What’s most amazing about this release is how fully-formed Melvins emerged from nothing into the sludgemasters they would still be five years later on Bullhead. They’ve evolved, of course, over the nearly 30 years since this seminal release, but their early sound is fully intact and delivered with the confidence of adolescent males who are assured of the force of what they have to say.
What really impresses me about the young ‘uns here is their ability to stay so firmly grounded in their abilities. They’re already quite proficient players and understand song structure, but they kind of invent their own sludgy genre by, often, forcing this deliberate rhythm on you with a harmonic progression that doesn’t seem to follow a pattern and, therefore, lights up what might otherwise be something plodding into a delightfully interesting jackhammer of an experience.
The Six Songs songs suffer from some sonic problems, but for the most part the album sounds better than a lot of what’s put out today, which is especially poignant given how Melvins traffic in distortion and muddy lower frequencies. I could also do without the last 14 minutes or so, dialogue of the boys recorded with a character (who thinks he’s some kind of superhero?) named Hugh, but hell, I’m also not going to let that spoil the wonder of this document.
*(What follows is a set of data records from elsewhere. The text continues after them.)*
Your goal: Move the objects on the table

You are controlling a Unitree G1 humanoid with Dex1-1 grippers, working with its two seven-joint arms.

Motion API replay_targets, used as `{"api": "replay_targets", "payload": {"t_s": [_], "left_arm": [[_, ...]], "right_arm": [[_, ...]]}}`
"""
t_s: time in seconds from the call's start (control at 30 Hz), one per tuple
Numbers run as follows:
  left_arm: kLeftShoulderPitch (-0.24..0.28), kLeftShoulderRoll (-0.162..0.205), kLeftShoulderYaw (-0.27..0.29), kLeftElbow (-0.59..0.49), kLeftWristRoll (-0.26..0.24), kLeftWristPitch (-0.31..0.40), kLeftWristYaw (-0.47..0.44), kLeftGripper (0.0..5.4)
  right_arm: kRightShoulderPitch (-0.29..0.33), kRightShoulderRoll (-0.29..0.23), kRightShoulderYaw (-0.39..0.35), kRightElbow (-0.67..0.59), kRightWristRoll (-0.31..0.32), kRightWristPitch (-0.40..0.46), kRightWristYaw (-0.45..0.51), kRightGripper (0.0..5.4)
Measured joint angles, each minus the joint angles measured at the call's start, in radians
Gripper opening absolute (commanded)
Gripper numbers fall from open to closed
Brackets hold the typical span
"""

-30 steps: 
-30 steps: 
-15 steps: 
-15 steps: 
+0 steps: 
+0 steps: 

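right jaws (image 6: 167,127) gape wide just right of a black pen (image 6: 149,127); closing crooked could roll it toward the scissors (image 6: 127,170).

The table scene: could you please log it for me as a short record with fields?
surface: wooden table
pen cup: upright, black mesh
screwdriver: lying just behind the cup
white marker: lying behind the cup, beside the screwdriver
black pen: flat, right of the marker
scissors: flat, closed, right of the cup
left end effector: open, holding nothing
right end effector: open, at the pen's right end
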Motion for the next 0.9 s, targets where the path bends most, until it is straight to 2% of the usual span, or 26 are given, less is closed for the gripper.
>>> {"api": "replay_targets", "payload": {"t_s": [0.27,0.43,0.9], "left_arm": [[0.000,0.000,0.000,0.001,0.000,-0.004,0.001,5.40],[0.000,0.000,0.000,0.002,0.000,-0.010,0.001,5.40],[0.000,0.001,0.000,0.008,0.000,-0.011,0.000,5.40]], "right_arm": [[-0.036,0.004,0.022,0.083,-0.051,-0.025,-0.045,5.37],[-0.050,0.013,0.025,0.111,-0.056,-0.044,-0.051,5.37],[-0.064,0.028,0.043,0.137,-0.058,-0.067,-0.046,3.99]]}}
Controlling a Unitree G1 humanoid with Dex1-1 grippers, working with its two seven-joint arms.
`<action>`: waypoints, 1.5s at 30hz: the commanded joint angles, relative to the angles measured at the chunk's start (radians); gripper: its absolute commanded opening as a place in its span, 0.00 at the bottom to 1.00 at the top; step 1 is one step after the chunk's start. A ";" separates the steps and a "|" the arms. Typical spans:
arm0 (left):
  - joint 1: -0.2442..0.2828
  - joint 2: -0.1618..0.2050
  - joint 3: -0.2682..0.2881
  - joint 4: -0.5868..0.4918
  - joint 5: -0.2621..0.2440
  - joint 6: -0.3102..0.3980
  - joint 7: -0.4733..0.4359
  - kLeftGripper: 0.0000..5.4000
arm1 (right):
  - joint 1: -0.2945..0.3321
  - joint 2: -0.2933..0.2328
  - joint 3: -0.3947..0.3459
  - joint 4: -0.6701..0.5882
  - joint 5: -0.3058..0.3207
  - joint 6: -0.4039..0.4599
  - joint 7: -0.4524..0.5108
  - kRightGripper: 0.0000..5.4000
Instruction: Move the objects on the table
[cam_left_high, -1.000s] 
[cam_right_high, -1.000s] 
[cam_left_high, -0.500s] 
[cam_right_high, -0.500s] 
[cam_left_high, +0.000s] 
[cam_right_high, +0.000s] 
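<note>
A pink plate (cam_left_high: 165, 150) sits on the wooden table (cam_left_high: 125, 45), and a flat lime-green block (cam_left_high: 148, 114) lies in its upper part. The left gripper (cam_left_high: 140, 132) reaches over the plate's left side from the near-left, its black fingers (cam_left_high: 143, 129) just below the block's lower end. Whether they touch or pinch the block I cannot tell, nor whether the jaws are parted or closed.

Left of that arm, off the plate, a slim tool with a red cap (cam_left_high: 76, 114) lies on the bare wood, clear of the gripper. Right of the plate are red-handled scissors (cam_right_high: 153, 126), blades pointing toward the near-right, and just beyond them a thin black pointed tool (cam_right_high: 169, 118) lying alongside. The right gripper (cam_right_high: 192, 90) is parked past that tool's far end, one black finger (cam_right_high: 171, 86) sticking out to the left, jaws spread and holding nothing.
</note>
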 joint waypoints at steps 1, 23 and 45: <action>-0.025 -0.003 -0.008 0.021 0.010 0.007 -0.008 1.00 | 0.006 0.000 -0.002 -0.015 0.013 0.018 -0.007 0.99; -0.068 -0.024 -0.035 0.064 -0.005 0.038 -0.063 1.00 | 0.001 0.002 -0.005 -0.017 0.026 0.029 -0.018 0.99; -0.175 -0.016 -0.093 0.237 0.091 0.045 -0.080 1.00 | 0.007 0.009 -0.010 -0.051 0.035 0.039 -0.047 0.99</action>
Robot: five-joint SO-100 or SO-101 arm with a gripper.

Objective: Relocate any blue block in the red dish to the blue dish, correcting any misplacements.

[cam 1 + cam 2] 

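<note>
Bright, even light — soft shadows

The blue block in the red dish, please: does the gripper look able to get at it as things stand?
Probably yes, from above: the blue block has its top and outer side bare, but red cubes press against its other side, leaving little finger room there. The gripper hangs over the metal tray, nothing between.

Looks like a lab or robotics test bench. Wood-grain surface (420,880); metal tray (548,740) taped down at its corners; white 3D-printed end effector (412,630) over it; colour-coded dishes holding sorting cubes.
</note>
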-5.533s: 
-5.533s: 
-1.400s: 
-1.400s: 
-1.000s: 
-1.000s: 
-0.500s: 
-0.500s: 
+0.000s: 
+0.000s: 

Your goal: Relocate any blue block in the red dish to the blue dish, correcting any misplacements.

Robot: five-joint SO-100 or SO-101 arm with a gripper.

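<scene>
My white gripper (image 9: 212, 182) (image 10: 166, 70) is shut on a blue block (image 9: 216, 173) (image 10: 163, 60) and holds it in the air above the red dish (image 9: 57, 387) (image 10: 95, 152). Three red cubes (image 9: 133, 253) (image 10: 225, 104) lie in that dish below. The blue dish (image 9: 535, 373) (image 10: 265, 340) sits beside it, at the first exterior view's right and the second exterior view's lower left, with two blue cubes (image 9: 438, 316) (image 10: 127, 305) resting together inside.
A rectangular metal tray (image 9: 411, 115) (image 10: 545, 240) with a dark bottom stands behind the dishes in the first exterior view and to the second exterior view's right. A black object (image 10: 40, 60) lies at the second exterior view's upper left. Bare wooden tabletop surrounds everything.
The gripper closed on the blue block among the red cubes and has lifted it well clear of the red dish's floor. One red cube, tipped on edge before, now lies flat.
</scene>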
Thank God for Melvins.
Rating:
Love: “Grinding Process,” “Show Off Your Red Hands,” “At A Crawl (Six Songs version),” “Set Me Straight”
Like: “Easy As It Was,” “Now A Limo,” “#2 Pencil,” “At A Crawl,” “Disinvite,” “Snake Appeal,” “Over From Underground,” “Cray Fish,” “Easy As It Was (Six Songs version)”, “Now A Limo” (Six Songs version),” “Grinding Process (Six Songs version),” “Disinvite (Six Songs version),” “Snake Appeal (Six Songs version),” “Show Off Your Red Hands (v2),” “#2 Pencil (v2),” “Grinding Process (v3),” “At A Crawl (v3),” “Breakfast On The Sly”
Meh: “Snake Appeal (v2),” “Operation Blessing”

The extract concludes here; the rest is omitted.